Am I mistaken but isn’t the NYT the very same so-called newspaper that cheered as their Chosen One took over GM and Chrysler and closed car dealers all over the tri-state area, thus killing a lot of ad revenue? That got all randy when He decided to limit the pay of Wall Street bankers and NY insurance execs? That heralded the recent NY state income tax increase (and is begging the Feds to do same or worse) which will hit just about every subscriber or potential subscriber in the city? Not to mention being
the same rag that hires every washed up, lost-in-the-sixties columnist they can find, thus irritating their advertisers even more?

So, in the words of Marie Antoinette, let them eat cake. Or, in my words, s&#t.

TXUS on July 10, 2009 at 4:51 PM

Five bucks for Maureen Dowd. That sounds about right.

RobCon on July 10, 2009 at 4:14 PM

Five bucks for that? That’s about $4.75 more than that two bit whore is worth.

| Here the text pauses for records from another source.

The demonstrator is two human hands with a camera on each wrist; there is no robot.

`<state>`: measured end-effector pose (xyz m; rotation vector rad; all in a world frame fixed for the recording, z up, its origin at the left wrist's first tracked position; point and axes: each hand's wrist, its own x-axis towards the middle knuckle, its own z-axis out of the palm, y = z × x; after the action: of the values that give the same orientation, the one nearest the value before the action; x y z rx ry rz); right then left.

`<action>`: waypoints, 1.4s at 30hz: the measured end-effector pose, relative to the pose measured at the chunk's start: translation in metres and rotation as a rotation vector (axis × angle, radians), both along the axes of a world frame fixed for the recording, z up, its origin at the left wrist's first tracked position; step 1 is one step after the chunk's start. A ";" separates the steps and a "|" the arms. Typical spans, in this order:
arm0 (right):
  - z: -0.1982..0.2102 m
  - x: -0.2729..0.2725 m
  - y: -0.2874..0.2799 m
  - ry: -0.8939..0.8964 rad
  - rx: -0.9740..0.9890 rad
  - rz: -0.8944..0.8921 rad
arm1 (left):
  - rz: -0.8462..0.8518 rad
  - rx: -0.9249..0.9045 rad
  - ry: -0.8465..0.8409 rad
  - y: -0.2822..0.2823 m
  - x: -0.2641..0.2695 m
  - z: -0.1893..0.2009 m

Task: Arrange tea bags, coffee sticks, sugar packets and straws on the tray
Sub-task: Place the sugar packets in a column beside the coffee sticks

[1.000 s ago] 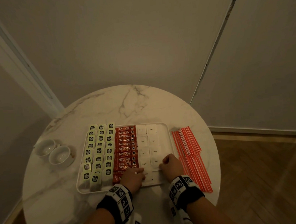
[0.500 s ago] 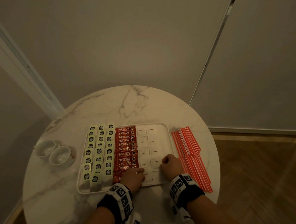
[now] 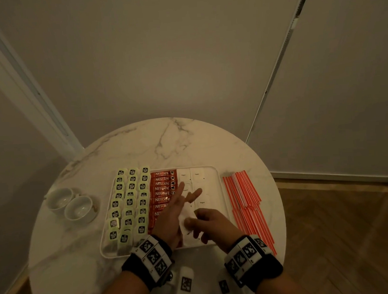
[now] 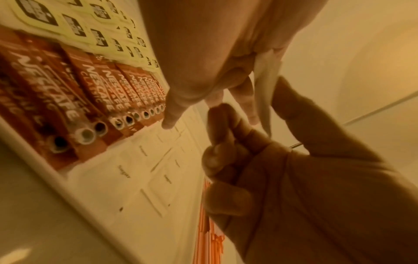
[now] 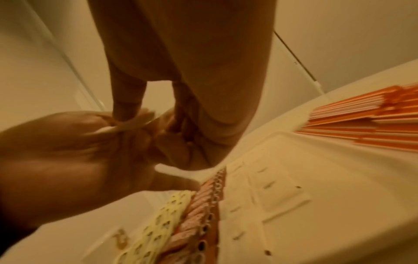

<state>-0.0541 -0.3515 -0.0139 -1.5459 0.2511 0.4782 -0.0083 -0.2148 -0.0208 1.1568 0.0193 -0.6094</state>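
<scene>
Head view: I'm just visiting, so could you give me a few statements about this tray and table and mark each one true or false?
1. The straws lie on the tray. False: they lie on the table, right of the tray.
2. The tea bags fill the tray's left side. True.
3. The coffee sticks lie between the tea bags and the sugar packets. True.
4. Three cups stand left of the tray. False: two cups.
5. The left hand is empty. False: it holds white packets, which the right hand also pinches.
</scene>
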 end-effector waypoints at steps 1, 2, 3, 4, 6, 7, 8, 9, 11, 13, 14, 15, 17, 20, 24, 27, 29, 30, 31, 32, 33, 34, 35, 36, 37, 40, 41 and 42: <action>0.002 -0.001 0.002 -0.027 0.020 0.005 | 0.006 -0.011 0.001 -0.002 0.001 0.003; 0.004 -0.003 0.003 -0.045 0.038 -0.015 | 0.022 -0.026 0.016 -0.001 0.001 0.006; 0.005 -0.004 0.004 -0.060 0.046 -0.043 | 0.041 -0.036 0.025 -0.001 -0.001 0.010; 0.007 -0.004 0.004 -0.074 0.039 -0.065 | 0.074 -0.005 0.017 0.000 -0.003 0.012; 0.011 -0.005 0.003 -0.078 -0.003 -0.071 | 0.142 0.128 -0.059 0.004 -0.007 0.014; 0.010 -0.005 0.003 -0.067 -0.021 -0.060 | 0.164 0.189 -0.084 0.007 -0.009 0.015; 0.010 -0.005 0.002 -0.052 -0.027 -0.048 | 0.170 0.235 -0.097 0.009 -0.010 0.014; 0.009 -0.006 0.001 -0.036 -0.027 -0.044 | 0.176 0.273 -0.098 0.011 -0.011 0.014; 0.007 -0.007 0.001 -0.034 -0.046 -0.068 | 0.175 0.320 -0.085 0.014 -0.010 0.013; 0.006 -0.007 0.000 -0.077 -0.104 -0.163 | 0.123 0.348 -0.058 0.019 -0.008 0.014; 0.007 -0.006 -0.002 -0.100 -0.121 -0.229 | 0.064 0.381 -0.058 0.021 -0.007 0.013; 0.007 -0.005 -0.005 -0.123 -0.120 -0.284 | -0.015 0.433 -0.068 0.022 -0.007 0.012; 0.009 -0.002 -0.010 -0.164 -0.118 -0.308 | -0.155 0.519 -0.089 0.020 -0.011 0.013; 0.011 -0.003 -0.008 -0.171 -0.112 -0.258 | -0.138 0.449 0.018 0.010 -0.020 0.013; 0.004 -0.004 -0.004 -0.035 0.048 -0.357 | 0.032 0.434 0.037 0.003 -0.024 0.014; -0.002 -0.007 -0.007 0.086 0.073 -0.288 | 0.176 0.533 -0.114 0.003 -0.023 0.020; -0.005 -0.009 -0.006 0.097 -0.034 -0.181 | 0.181 0.600 -0.228 0.006 -0.019 0.022; -0.007 -0.009 -0.006 0.072 -0.092 -0.165 | 0.164 0.648 -0.283 0.008 -0.017 0.022; -0.007 -0.009 -0.006 0.030 -0.122 -0.179 | 0.142 0.693 -0.334 0.009 -0.015 0.022; -0.007 -0.008 -0.007 -0.012 -0.113 -0.209 | 0.120 0.734 -0.371 0.010 -0.013 0.020; -0.007 -0.007 -0.007 -0.046 -0.078 -0.236 | 0.103 0.766 -0.396 0.011 -0.011 0.019; -0.006 -0.007 -0.008 -0.063 -0.041 -0.249 | 0.093 0.783 -0.399 0.011 -0.009 0.017; -0.006 -0.006 -0.009 -0.062 -0.008 -0.251 | 0.098 0.767 -0.380 0.010 -0.009 0.017; -0.006 -0.006 -0.009 -0.053 0.031 -0.250 | 0.116 0.709 -0.329 0.009 -0.009 0.017; -0.006 -0.006 -0.008 -0.043 0.084 -0.255 | 0.147 0.600 -0.254 0.008 -0.010 0.019; -0.006 -0.006 -0.006 -0.096 0.221 -0.314 | 0.173 0.395 0.000 0.005 -0.012 0.021; -0.006 -0.006 -0.006 -0.133 0.226 -0.335 | 0.157 0.355 0.096 0.005 -0.013 0.019; -0.007 -0.005 -0.006 -0.169 0.216 -0.353 | 0.124 0.311 0.197 0.005 -0.013 0.018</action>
<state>-0.0592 -0.3571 -0.0205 -1.2875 0.3228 0.0921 -0.0216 -0.2097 -0.0026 1.3791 0.3625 -0.6222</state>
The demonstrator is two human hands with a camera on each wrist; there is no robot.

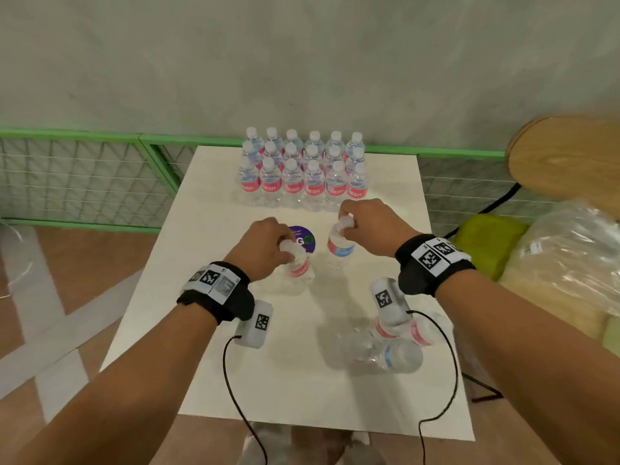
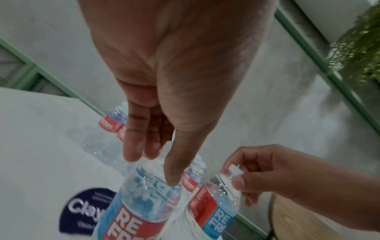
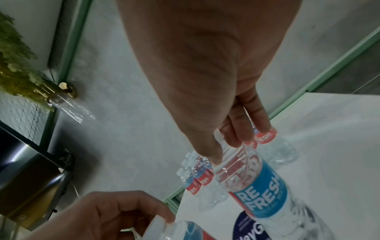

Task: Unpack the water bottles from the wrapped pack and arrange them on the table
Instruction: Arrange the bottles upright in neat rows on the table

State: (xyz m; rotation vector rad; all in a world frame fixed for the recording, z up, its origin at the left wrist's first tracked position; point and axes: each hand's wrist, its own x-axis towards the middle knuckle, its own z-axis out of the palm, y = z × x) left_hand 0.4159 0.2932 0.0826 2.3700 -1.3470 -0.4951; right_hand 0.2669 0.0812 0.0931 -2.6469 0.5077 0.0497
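Note:
My left hand [image 1: 268, 245] pinches the white cap of a clear water bottle [image 1: 297, 270] with a red and blue label, just above the middle of the white table [image 1: 214, 203]. My right hand [image 1: 369, 226] pinches the cap of a second bottle [image 1: 340, 248] beside it. In the left wrist view the left fingers [image 2: 133, 142] close round the neck of the left bottle [image 2: 144, 203]; in the right wrist view the right hand's bottle [image 3: 259, 186] hangs from my right fingertips [image 3: 236, 136]. Several bottles [image 1: 302, 172] stand in rows at the table's far edge.
Three more bottles [image 1: 392, 347] lie on their sides near the table's right front. A round purple sticker [image 1: 303, 238] marks the table between my hands. A wooden stool [image 1: 567, 156] and crumpled plastic wrap [image 1: 567, 263] sit to the right. A green wire fence [image 1: 84, 176] runs behind.

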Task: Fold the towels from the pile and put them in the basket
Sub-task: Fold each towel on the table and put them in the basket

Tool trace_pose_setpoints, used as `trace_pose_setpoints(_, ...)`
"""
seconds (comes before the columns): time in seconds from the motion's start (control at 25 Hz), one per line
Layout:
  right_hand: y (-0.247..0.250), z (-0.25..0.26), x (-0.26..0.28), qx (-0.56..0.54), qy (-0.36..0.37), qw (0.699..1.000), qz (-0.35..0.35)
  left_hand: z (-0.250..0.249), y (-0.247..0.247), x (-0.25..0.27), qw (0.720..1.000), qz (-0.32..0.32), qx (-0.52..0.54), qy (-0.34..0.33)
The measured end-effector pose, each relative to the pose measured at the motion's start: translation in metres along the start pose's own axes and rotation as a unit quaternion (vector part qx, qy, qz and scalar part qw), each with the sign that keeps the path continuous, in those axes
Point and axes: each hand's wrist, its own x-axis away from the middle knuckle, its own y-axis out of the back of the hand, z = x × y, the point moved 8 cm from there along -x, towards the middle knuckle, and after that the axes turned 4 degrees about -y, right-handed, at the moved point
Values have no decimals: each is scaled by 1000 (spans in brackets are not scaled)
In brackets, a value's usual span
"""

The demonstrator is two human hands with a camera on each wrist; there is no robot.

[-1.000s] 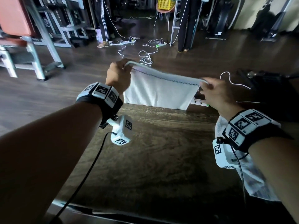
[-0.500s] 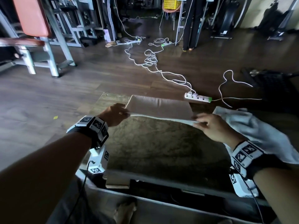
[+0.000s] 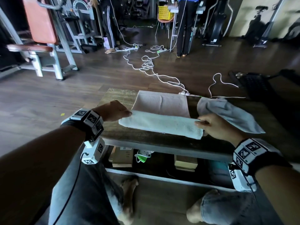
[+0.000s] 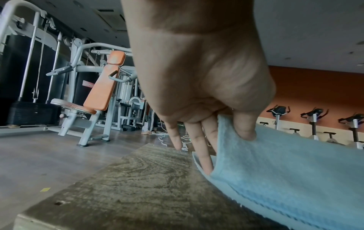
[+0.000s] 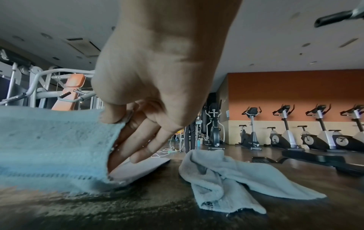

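Observation:
A pale towel [image 3: 160, 117] lies on the low wooden table [image 3: 118, 98], its near part doubled over into a thick band. My left hand [image 3: 116, 111] pinches the band's left end, thumb on top and fingers under the cloth [image 4: 275, 171]. At the right end, my right hand [image 3: 214, 125] pinches the towel [image 5: 55, 147] the same way. A second, crumpled grey towel [image 3: 227, 114] lies on the table to the right, also seen in the right wrist view [image 5: 226, 179]. No basket for the towels is in view.
White cables and a power strip [image 3: 186, 93] run across the wood floor beyond the table. A weight machine with an orange pad [image 3: 40, 26] stands at far left. Two people stand at the back near a yellow crate [image 3: 165, 13]. Boxes sit under the table.
The towel was held up in the air, then laid flat on the table. Both hands have since pulled its near edge toward me, doubling it over.

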Motion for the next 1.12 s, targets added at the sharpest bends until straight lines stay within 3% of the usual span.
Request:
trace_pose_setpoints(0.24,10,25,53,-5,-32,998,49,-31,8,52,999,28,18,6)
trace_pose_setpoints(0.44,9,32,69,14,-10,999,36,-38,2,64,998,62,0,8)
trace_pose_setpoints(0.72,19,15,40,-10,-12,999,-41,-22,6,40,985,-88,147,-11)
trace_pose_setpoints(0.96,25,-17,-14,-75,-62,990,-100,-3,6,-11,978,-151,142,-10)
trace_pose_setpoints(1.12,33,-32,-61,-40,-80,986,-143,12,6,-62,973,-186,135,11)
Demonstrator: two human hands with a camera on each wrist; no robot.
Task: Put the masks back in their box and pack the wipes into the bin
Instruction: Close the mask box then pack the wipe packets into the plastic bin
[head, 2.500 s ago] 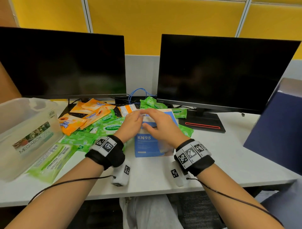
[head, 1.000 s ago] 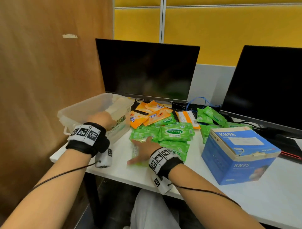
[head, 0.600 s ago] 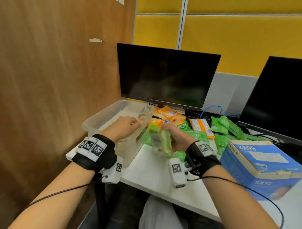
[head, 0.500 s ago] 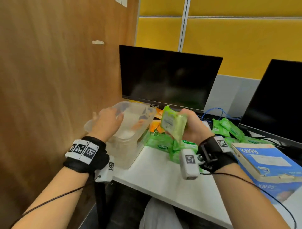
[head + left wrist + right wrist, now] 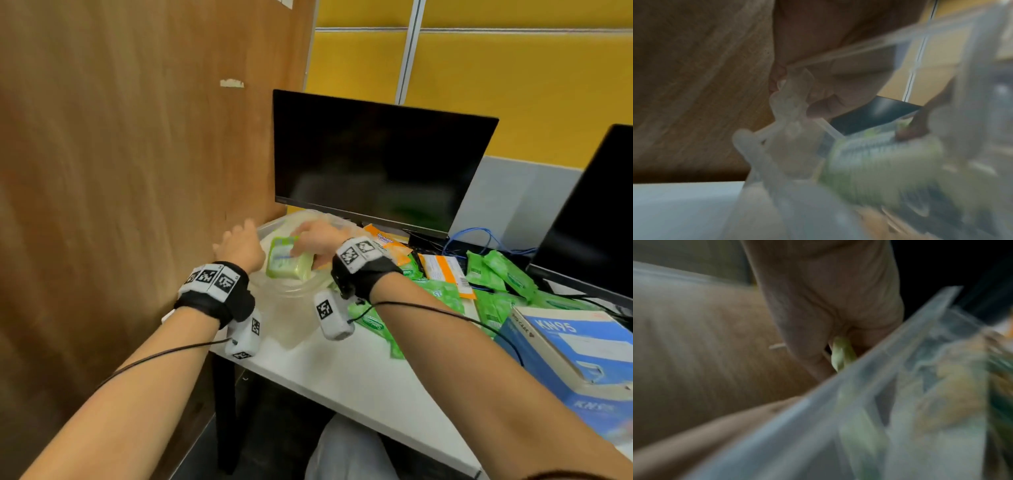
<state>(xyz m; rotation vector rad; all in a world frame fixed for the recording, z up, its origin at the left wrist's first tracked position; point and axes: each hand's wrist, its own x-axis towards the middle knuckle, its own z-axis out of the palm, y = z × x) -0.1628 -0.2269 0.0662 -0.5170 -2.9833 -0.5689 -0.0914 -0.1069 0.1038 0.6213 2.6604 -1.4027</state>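
The right hand (image 5: pixel 317 240) is gripping a green wipes pack (image 5: pixel 286 262) inside the clear bin (image 5: pixel 298 294), while the left hand (image 5: pixel 239 245) is resting open against the bin's left rim. Because the bin is sitting near the desk (image 5: pixel 359 377) corner, a hard push risks sliding it off.

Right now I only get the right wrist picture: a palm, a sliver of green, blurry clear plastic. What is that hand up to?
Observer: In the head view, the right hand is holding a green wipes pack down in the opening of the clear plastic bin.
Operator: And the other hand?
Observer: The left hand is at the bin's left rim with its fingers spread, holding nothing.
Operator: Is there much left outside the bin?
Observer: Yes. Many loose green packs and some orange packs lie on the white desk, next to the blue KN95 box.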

UltimateBob on July 10, 2009 at 5:22 PM

I say it’s time to give the NYT the Old Yeller treatment.

And fast, for America’s sake.

madmonkphotog on July 10, 2009 at 5:27 PM

In all fairness, he wrote that before the Times began rebuilding its Maginot Line to defend itself from on-line readers.

LOL….I don’t think that the Maginot Line of defense, quite worked out for the French…(the Germans just went around and hightailed it to Paris)…what a great plan to save your asses.

A pox on all of those effin idiots.

Oh, and lets strap MoDo to a chair and made to watch Catherine Zeta-Jones marrying Michael Douglas, on a recurring loop, till hell freezes over. Now, that’s a plan I can get behind.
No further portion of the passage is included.